Copy out each line from the start of the material below until the line with "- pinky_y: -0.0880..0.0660", that line included.

Start of Block

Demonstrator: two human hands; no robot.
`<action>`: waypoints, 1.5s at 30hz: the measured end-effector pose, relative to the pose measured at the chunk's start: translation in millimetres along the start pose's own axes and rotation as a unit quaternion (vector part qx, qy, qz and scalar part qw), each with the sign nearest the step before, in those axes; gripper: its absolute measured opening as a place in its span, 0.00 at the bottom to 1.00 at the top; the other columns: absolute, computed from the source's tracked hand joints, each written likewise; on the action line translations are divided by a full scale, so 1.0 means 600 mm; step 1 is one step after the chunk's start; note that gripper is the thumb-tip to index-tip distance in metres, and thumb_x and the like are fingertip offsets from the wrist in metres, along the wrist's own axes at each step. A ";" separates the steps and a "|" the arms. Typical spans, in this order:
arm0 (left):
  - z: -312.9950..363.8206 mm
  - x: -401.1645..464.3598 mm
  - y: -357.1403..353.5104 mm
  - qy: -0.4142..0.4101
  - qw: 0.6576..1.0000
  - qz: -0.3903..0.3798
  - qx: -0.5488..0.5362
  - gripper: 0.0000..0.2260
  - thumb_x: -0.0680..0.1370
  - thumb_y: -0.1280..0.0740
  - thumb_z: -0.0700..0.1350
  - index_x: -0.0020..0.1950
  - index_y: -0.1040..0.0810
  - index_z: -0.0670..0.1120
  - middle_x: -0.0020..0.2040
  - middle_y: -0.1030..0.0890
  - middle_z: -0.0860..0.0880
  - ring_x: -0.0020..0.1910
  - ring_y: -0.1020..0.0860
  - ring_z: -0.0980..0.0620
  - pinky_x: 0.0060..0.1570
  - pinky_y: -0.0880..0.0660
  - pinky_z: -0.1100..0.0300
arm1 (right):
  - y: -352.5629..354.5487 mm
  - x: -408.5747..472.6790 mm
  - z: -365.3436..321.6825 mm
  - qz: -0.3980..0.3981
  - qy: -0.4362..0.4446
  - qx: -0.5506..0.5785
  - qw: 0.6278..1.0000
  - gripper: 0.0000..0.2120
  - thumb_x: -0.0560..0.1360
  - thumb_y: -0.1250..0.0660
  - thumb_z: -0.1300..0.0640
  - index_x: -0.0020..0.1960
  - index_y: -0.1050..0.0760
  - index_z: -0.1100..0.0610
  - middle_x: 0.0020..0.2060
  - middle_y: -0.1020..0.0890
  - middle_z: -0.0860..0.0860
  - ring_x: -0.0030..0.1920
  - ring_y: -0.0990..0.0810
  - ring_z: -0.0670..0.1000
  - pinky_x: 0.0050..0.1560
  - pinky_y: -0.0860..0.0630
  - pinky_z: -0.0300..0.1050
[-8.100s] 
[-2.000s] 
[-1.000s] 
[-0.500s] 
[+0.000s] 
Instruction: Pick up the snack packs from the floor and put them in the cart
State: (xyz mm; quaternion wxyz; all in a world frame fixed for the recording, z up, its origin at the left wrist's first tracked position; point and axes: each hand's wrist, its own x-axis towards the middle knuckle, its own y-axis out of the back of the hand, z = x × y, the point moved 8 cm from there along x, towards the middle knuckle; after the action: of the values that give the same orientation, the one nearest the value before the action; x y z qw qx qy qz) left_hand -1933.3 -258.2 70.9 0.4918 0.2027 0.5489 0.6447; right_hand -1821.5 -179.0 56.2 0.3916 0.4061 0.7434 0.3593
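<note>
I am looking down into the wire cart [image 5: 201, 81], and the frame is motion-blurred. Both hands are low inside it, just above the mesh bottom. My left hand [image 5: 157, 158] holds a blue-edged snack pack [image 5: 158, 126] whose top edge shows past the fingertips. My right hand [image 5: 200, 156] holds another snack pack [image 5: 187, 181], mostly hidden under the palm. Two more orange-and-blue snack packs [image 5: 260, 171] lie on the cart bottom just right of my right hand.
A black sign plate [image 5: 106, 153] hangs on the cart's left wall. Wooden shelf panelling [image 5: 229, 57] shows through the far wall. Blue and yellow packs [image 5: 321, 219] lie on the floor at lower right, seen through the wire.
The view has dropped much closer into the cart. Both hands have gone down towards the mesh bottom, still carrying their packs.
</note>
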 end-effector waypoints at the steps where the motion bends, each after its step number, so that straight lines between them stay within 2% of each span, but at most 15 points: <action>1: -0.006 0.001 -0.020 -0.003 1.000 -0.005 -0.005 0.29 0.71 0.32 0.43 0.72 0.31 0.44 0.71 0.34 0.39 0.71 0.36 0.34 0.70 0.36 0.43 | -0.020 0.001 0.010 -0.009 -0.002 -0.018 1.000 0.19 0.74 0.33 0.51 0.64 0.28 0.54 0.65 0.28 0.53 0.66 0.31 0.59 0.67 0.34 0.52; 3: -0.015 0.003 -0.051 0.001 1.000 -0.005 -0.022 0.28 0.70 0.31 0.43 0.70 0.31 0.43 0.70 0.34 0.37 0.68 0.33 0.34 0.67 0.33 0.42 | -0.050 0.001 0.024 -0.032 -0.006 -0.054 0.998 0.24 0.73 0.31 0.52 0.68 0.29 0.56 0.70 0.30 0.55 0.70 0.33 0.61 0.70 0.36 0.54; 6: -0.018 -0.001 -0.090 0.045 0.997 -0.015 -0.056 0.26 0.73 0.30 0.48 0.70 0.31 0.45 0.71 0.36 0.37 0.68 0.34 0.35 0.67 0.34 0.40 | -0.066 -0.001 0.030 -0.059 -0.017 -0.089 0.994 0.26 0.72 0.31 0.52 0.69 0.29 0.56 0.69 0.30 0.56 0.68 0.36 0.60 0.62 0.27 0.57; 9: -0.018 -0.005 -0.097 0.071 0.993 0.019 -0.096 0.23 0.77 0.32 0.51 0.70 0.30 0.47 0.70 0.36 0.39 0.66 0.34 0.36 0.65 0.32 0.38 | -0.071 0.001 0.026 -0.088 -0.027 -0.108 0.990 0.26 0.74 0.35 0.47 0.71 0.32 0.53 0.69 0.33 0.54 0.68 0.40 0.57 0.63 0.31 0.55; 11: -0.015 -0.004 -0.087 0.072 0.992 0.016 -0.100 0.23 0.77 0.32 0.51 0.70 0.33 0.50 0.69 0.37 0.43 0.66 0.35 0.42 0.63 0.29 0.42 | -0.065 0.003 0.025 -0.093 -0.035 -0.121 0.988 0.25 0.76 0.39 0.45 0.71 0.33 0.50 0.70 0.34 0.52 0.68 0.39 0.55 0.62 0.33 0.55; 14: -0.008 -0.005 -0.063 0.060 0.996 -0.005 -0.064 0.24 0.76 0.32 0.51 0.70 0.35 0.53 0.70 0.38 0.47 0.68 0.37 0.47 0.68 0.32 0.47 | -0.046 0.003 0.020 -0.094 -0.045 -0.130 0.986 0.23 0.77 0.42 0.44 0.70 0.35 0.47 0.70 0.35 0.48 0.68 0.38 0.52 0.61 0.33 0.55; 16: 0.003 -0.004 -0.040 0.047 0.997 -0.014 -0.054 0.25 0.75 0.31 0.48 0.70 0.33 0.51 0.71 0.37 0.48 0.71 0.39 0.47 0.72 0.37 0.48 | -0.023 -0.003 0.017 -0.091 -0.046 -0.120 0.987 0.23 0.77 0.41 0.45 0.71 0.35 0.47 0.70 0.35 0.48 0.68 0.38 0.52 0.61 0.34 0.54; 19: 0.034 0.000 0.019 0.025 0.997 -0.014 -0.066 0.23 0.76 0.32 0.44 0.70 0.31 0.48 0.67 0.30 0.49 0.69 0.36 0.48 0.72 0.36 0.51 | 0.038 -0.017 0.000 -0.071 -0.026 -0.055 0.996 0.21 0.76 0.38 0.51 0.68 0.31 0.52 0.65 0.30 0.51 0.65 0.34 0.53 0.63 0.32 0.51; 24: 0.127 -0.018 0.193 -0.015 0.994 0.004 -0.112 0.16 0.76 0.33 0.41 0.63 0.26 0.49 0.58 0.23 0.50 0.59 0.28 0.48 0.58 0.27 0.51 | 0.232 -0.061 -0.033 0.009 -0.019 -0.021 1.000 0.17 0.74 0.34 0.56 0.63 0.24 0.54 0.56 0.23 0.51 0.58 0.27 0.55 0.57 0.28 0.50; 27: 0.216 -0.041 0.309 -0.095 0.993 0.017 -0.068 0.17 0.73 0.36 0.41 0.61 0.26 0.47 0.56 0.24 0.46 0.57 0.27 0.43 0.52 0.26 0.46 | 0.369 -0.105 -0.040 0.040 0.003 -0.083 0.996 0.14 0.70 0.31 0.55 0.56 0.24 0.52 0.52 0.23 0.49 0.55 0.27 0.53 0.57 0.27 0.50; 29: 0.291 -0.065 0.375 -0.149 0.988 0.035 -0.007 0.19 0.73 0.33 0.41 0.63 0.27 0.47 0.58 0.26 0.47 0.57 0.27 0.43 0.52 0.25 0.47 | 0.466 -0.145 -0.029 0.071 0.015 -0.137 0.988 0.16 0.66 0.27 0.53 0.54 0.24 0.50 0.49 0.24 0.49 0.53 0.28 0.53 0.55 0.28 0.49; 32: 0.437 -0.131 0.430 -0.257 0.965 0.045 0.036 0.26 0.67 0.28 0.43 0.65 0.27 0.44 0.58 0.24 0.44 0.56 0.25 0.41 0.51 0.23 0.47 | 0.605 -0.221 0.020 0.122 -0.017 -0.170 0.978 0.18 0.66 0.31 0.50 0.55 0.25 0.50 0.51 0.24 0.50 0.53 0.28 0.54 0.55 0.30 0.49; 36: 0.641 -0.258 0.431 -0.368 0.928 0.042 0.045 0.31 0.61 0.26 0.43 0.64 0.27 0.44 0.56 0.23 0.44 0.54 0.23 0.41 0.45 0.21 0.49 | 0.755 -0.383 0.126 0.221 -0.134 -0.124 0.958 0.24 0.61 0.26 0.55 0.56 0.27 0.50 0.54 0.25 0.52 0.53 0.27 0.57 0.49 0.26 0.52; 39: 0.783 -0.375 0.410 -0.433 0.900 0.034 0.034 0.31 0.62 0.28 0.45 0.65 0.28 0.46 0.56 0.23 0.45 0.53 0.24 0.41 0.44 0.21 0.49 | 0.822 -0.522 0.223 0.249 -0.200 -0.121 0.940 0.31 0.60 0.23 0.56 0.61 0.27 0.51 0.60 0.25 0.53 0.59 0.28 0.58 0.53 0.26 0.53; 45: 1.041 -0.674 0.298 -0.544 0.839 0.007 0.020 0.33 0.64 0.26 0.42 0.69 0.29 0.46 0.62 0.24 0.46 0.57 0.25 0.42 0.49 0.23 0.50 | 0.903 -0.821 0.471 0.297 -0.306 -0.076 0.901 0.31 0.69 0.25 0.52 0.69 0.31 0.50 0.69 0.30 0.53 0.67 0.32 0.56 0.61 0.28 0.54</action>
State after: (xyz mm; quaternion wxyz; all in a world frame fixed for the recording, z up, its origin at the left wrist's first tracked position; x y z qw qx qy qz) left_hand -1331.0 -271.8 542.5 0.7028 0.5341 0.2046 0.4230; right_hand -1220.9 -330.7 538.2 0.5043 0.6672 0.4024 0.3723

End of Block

** FINAL ANSWER **
Demonstrator: two human hands; no robot.
`<action>`: waypoints, 1.5s at 30hz: the measured end-effector pose, relative to the pose measured at the chunk's start: translation in millimetres along the start pose's own axes and rotation as a unit quaternion (vector part qx, qy, qz and scalar part qw), each with the sign nearest the step before, in those axes; gripper: its absolute measured opening as a place in its span, 0.00 at the bottom to 1.00 at the top; the other columns: absolute, computed from the source's tracked hand joints, each written likewise; on the action line translations are divided by a full scale, so 1.0 means 600 mm; step 1 is one step after the chunk's start; note that gripper is the thumb-tip to index-tip distance in metres, and thumb_x and the like are fingertip offsets from the wrist in metres, along the wrist's own axes at each step. A ";" separates the steps and a "|" the arms. Typical spans, in this order:
arm0 (left):
  - z: -312.9950..363.8206 mm
  - x: -401.1645..464.3598 mm
  - y: -357.1403..353.5104 mm
  - qy: -0.4142..0.4101
  - qw: 0.6576..1.0000
  - qz: -0.3903..0.3798
  - qx: -0.5488..0.5362
  - gripper: 0.0000..0.2260
  - thumb_x: -0.0680..0.1370
  - thumb_y: -0.1280..0.0740
  - thumb_z: -0.0700..0.1350
  - index_x: -0.0020..0.1950
  - index_y: -0.1040..0.0810
  - index_z: -0.0670..0.1120
  - middle_x: -0.0020..0.2040
  - middle_y: -0.1030..0.0890
  - middle_z: -0.0860..0.0880
  - ring_x: -0.0020..0.1910
  - ring_y: -0.1020..0.0860
  - ring_z: -0.0980..0.0620
  - pinky_x: 0.0060..0.1570
  - pinky_y: -0.0880..0.0660

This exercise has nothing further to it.